▶ _What the task asks_
Return every line of the data below word for word, including the punctuation.

BEGIN Data below

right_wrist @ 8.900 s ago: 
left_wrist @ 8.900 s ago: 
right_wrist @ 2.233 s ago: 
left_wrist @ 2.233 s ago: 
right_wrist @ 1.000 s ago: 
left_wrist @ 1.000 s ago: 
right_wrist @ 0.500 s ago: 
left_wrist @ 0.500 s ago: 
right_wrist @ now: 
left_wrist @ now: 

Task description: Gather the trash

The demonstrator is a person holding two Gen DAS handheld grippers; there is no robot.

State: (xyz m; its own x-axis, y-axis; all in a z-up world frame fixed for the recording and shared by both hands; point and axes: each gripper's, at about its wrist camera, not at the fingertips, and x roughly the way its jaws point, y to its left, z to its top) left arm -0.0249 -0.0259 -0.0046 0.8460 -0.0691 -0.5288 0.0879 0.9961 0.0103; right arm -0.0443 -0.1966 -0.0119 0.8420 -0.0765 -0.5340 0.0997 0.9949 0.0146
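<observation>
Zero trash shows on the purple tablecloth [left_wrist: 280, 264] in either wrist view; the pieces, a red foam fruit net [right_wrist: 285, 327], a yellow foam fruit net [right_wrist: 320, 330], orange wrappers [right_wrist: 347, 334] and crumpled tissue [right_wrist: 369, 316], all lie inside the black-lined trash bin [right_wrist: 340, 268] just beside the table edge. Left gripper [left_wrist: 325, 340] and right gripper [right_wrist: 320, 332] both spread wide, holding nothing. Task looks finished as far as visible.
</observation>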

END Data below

▶ _Result of this task_
right_wrist @ 8.900 s ago: 
left_wrist @ 8.900 s ago: 
right_wrist @ 2.233 s ago: 
left_wrist @ 2.233 s ago: 
right_wrist @ 1.000 s ago: 
left_wrist @ 1.000 s ago: 
right_wrist @ 0.500 s ago: 
left_wrist @ 0.500 s ago: 
right_wrist @ now: 
left_wrist @ now: 

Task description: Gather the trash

The demonstrator is a person holding two Gen DAS handheld grippers; there is no robot.

State: (xyz m; its own x-axis, y-axis; all in a z-up world frame fixed for the recording and shared by both hands; point and axes: each gripper's, at about its wrist camera, not at the fingertips, and x roughly the way its jaws point, y to its left, z to its top) left arm -0.0249 -0.0259 -0.0046 0.8460 -0.0691 -0.5288 0.0879 0.9961 0.0103; right arm -0.0443 -0.1966 -0.0119 0.8420 -0.0765 -0.5340 0.0997 0.9949 0.0146
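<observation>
Zero trash shows on the purple tablecloth [left_wrist: 280, 264] in either wrist view; the pieces, a red foam fruit net [right_wrist: 285, 327], a yellow foam fruit net [right_wrist: 320, 330], orange wrappers [right_wrist: 347, 334] and crumpled tissue [right_wrist: 369, 316], all lie inside the black-lined trash bin [right_wrist: 340, 268] just beside the table edge. Left gripper [left_wrist: 325, 340] and right gripper [right_wrist: 320, 332] both spread wide, holding nothing. Task looks finished as far as visible.
</observation>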

The required response has been given in full.